Information supplied
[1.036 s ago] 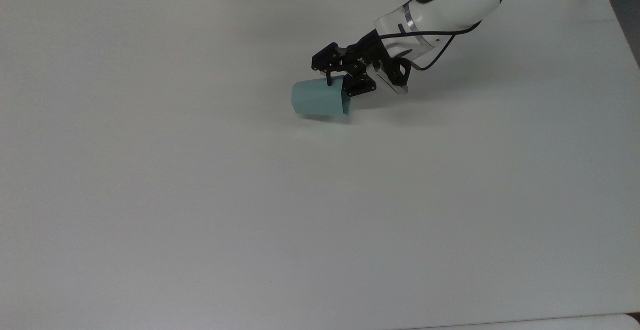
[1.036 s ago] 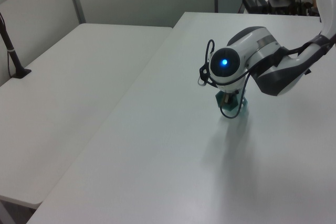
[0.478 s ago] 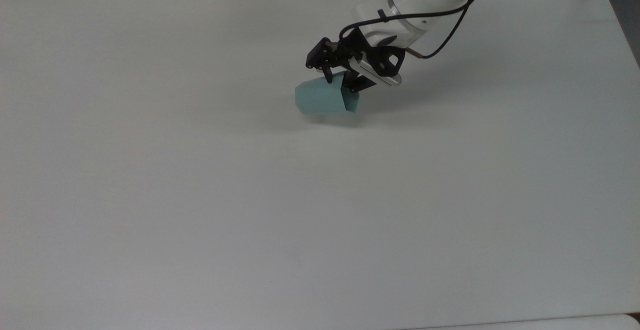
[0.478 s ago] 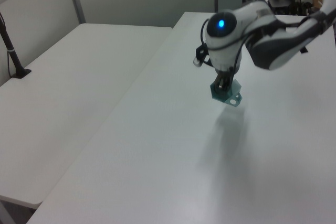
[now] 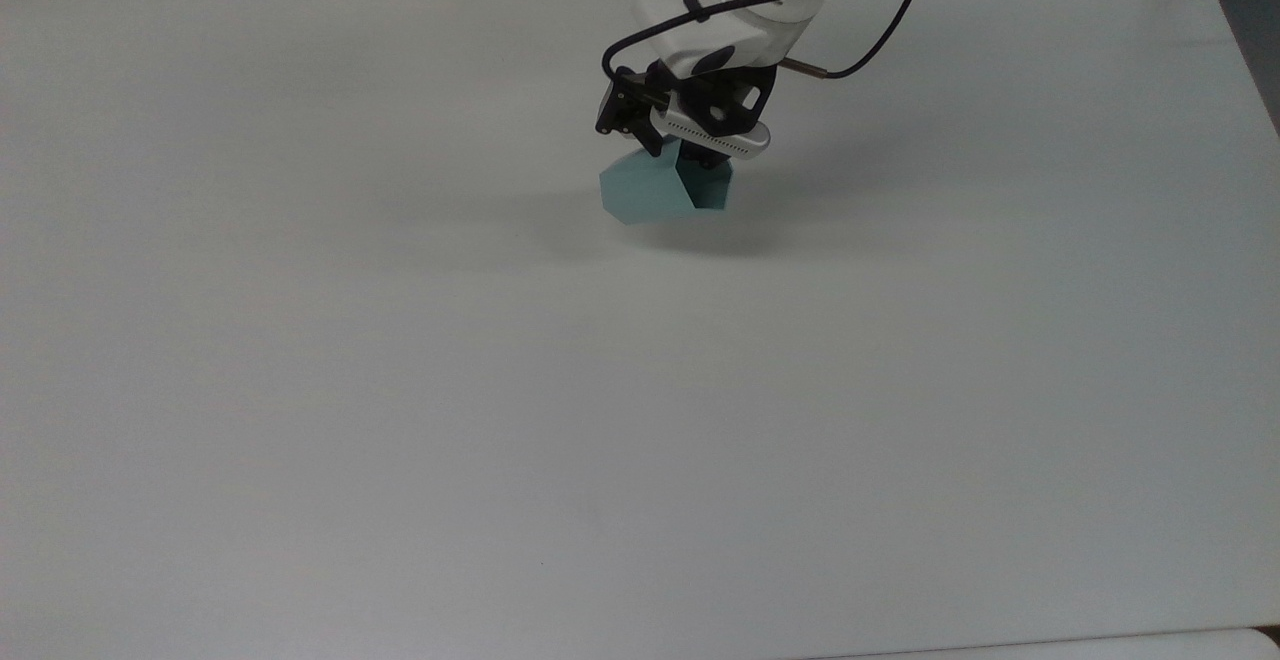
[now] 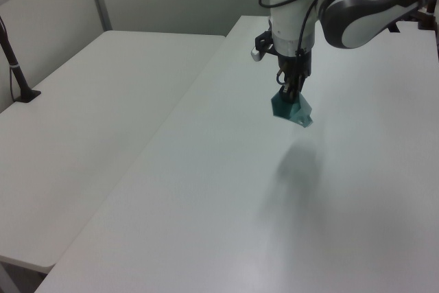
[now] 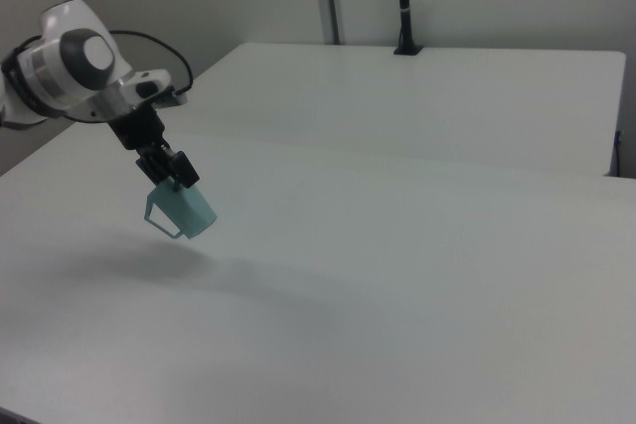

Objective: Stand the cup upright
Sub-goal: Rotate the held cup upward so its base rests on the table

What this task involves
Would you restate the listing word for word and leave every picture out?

Your response
[1.036 s ago] 
[1.036 s ago] 
[0.478 s ago] 
[0.478 s ago] 
[now] 
[now] 
[now] 

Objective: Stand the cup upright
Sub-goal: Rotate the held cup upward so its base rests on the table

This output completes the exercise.